The controls are as basic as moving left or right and jumping, and the game gives you three different touchscreen or tilt-based setups to let you really find your groove. Perhaps the biggest draw and replayability factor of Type:Rider resides in the many collectables you’ll be tasked to find. In each level there are 26 letters of the alphabet to find (represented in each respective font), a well-hidden ampersand sign, and six or seven asterisks, which unlock informative history lesson passages that can be viewed in the main menu gallery, and which shed some light on how the world of typography has managed to shape and evolve with advancements in technology throughout the years.
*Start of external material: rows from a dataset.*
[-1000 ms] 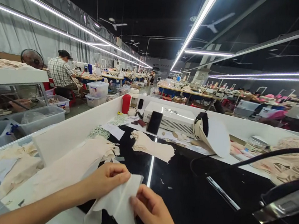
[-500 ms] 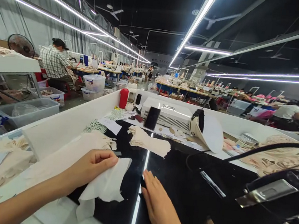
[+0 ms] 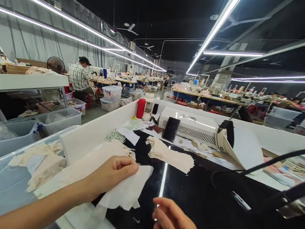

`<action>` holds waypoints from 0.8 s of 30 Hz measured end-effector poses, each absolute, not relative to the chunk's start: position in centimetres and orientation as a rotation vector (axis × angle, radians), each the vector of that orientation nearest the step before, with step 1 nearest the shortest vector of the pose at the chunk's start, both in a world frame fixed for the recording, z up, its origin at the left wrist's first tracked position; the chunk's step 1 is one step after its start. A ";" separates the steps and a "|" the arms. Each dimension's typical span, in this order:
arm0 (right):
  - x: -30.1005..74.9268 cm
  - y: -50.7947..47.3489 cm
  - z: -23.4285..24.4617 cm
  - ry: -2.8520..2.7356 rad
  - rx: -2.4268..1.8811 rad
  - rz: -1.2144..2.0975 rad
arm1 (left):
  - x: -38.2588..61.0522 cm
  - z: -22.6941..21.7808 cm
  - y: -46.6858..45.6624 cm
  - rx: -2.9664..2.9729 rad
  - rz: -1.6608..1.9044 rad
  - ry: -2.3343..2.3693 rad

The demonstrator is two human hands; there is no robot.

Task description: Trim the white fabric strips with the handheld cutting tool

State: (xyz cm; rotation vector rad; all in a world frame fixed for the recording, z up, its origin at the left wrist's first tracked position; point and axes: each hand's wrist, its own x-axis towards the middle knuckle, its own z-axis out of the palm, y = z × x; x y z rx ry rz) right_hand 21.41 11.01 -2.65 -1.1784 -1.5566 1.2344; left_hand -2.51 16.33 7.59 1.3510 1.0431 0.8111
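Observation:
My left hand (image 3: pixel 116 174) is closed on a thin white fabric piece (image 3: pixel 130 191), pinched between thumb and fingers. The piece hangs over the near edge of the glossy black tabletop (image 3: pixel 200 201). To its right, my right hand (image 3: pixel 174 223) is over the black surface, fingers curved and apart, with nothing visible in it. Beyond both hands lies a small stack of cream fabric pieces (image 3: pixel 170 155). A larger pile of cream fabric (image 3: pixel 94 163) lies behind and left of my left hand, partly covered by it.
A smartphone (image 3: pixel 171 129) leans against a white slotted machine (image 3: pixel 189 126). Nearby stand a red flask (image 3: pixel 140 108) and a white visor (image 3: pixel 244 147). Black cables (image 3: pixel 273 163) arch over the right side. A plastic bin (image 3: pixel 0 189) holds fabric at left. A person (image 3: pixel 80 75) sits farther back.
The view has turned left, so the scene shifts right. My right hand has drawn back toward me, its fingers going from flat to curved. My left hand keeps its hold on the fabric.

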 end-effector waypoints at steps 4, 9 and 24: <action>21.5 11.8 -0.7 -1.345 -1.130 1.260 | -1.0 6.8 16.4 1.388 0.793 0.945; 18.7 11.9 -0.3 -1.443 -0.857 1.515 | 0.3 6.5 16.4 1.479 0.739 0.945; 21.1 11.2 -2.3 -1.929 -1.134 0.903 | -0.8 6.7 18.4 1.481 0.911 1.035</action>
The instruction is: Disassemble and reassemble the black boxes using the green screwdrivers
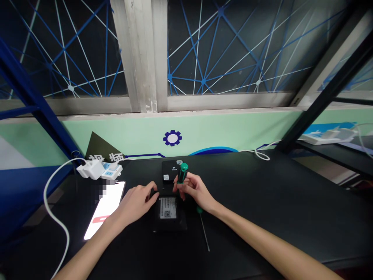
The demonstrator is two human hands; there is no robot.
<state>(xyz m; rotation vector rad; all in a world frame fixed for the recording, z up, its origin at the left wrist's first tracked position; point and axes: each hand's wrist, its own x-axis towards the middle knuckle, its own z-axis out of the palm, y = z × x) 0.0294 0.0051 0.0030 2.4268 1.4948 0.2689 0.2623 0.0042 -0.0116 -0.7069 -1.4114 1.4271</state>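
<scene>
A flat black case [171,225] with a white printed label lies on the black table in front of me. My left hand [140,197] rests at its far left corner, thumb and curled fingers closed around the edge. My right hand [196,189] grips a screwdriver [182,174] by its green and black handle, held upright over the far end of the case. The screwdriver's tip is hidden in shadow and behind the fingers. Beneath my right wrist lies a second green-handled screwdriver [204,231], its shaft pointing toward me.
Behind the hands sits a small black box [169,170] with a QR sticker. Left of my left hand lies a phone [108,206] with a bright screen. A white power strip [112,170] with a plugged-in charger [92,169] and a white cable [55,217] occupy the left side.
</scene>
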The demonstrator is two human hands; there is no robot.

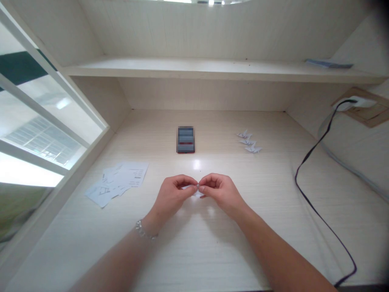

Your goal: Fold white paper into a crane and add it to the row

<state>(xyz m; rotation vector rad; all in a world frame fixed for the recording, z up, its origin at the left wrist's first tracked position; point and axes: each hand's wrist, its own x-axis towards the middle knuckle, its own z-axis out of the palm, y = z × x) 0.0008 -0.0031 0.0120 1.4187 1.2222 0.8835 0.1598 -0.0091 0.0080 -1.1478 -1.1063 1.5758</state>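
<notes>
My left hand and my right hand meet over the middle of the pale wooden desk. Both hands are closed, pinching a small piece of white paper between the fingertips. Most of the paper is hidden by my fingers. A bracelet sits on my left wrist. Three small folded white paper figures lie in a row on the desk, farther back to the right.
A stack of white paper slips lies at the left. A small dark rectangular object rests at the back centre. A black cable runs from a wall plug down the right side. A shelf spans above.
</notes>
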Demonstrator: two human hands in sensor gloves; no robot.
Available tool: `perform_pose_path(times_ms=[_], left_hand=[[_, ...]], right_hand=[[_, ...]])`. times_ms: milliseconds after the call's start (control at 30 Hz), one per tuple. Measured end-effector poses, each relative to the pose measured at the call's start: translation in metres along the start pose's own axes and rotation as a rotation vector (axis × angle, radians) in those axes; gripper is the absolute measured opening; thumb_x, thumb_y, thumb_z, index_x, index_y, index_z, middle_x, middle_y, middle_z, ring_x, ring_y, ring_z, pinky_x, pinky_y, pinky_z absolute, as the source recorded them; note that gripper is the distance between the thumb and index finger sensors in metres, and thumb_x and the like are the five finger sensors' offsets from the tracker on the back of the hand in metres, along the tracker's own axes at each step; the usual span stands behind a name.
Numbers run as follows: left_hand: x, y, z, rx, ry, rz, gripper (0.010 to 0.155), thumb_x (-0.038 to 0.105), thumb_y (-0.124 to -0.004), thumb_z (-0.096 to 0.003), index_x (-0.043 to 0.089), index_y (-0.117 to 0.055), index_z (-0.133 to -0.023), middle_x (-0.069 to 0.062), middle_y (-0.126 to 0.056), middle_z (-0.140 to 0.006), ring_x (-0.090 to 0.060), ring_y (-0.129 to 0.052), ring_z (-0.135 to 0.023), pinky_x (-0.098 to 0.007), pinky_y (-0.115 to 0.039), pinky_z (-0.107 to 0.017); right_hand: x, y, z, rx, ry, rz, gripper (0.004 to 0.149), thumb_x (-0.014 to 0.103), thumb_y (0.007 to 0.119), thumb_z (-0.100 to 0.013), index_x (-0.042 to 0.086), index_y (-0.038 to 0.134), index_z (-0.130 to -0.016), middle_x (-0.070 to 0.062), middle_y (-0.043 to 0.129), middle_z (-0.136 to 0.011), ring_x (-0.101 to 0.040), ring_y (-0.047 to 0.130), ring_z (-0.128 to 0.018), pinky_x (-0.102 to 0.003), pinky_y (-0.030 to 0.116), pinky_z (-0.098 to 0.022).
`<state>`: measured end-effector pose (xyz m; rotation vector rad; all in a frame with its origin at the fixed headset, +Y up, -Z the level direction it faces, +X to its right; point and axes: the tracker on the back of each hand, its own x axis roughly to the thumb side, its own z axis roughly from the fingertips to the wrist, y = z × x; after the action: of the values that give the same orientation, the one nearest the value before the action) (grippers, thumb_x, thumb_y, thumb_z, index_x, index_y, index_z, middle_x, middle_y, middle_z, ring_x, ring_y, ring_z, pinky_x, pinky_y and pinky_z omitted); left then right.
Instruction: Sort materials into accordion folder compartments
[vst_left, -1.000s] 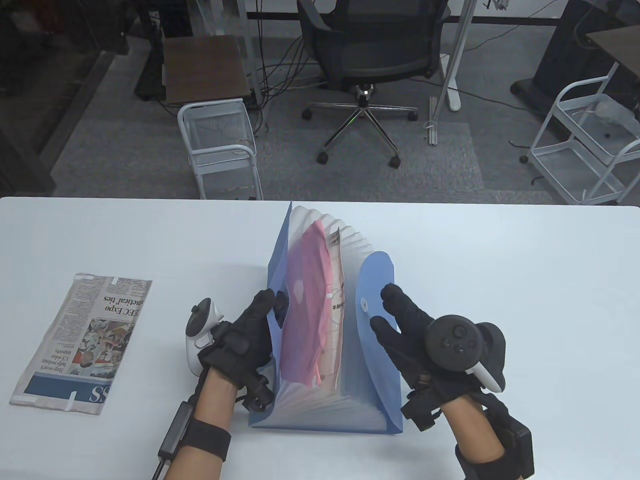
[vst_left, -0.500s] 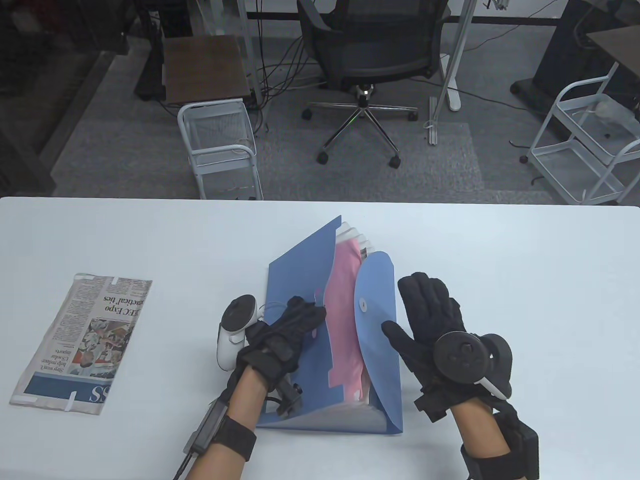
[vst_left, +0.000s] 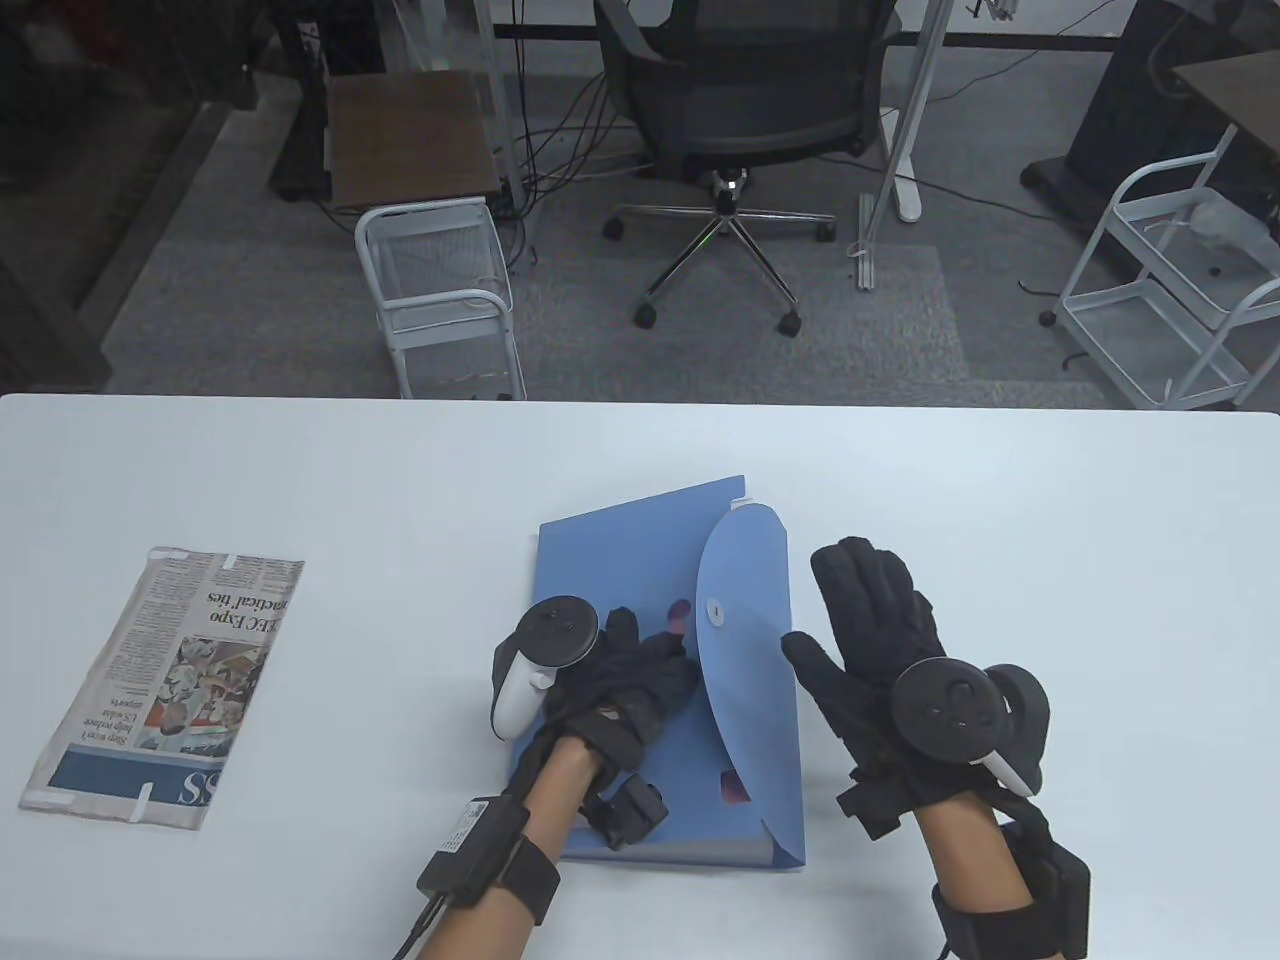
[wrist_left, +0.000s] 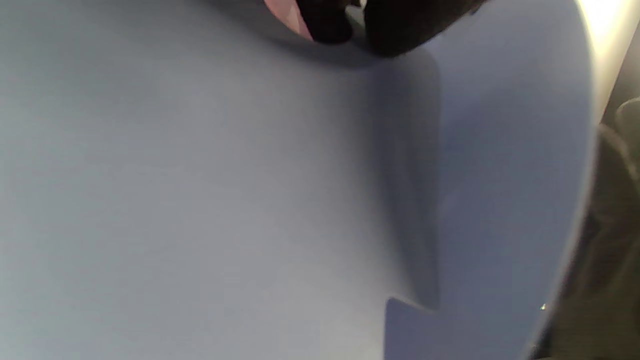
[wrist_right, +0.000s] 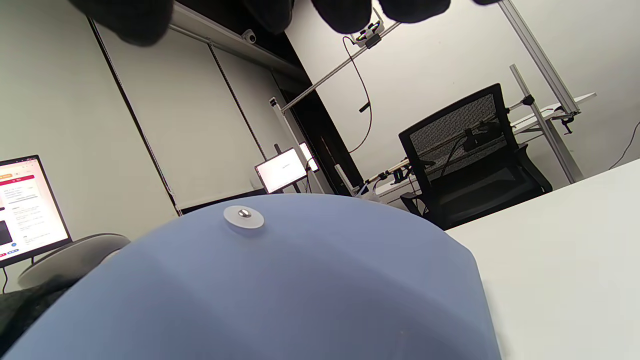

Luckily, most of these collectables are extremely easy to come by, and they function more as an extra little bonus, rather than a sense of hardcore challenge.
But of course, what would history be without a few bumps and stumbling block along the way? Well in a similar fashion, Type:Rider also suffers from several design flaws and growing pains that make the overall journey fall a bit short from perfect. The first of these is in the game’s high tendency to crash at regular and consistent intervals. Like clockwork, every time I finished one level and tried to start up the next, the game would consistently crash and force me to boot it up again all the way from my device’s home screen.
The historical segments also feel a bit detached from the actual gameplay at times. I was so enthralled by what I was witnessing around me as I rolled my punctuation marks along the ever-changing scenery, that I rarely wanted to stop what I was doing to go into the main menu and read the sometimes lengthy history lessons. Don’t get me wrong, I think these lessons are great – I just would have liked to have seen them incorporated into the rest of the game in a more fluid fashion.
Finally, the game’s final main chapter “Pixel” suffers from a massive difficulty spike, which is especially strange considering the relaxing and no-penalties mindset of everything that comes in the journey before it. I found myself getting extremely frustrated with Type:Rider here, as the game’s physics just couldn’t account for the pinpoint precise jumps that are required of you to make in this specific chapter, and they not only feel out of place, but are extremely off-putting in a game that never really showcases itself as a “game” in the common sense that most of us know the word.
But despite these minor annoyances, Type:Rider is still as elegant as anything in mobile gaming today, and the constantly changing canvas is always brimming with inspiration and captivating ways to think about words, and the letters that help to craft them in particular. Exceptional more as an experience, rather than a game, this is one of those rare gems you’ll just want to sit back and enjoy for one brief magical moment out of your day: because much like the way history waits for no one, the journey will be over before it’s barely begun.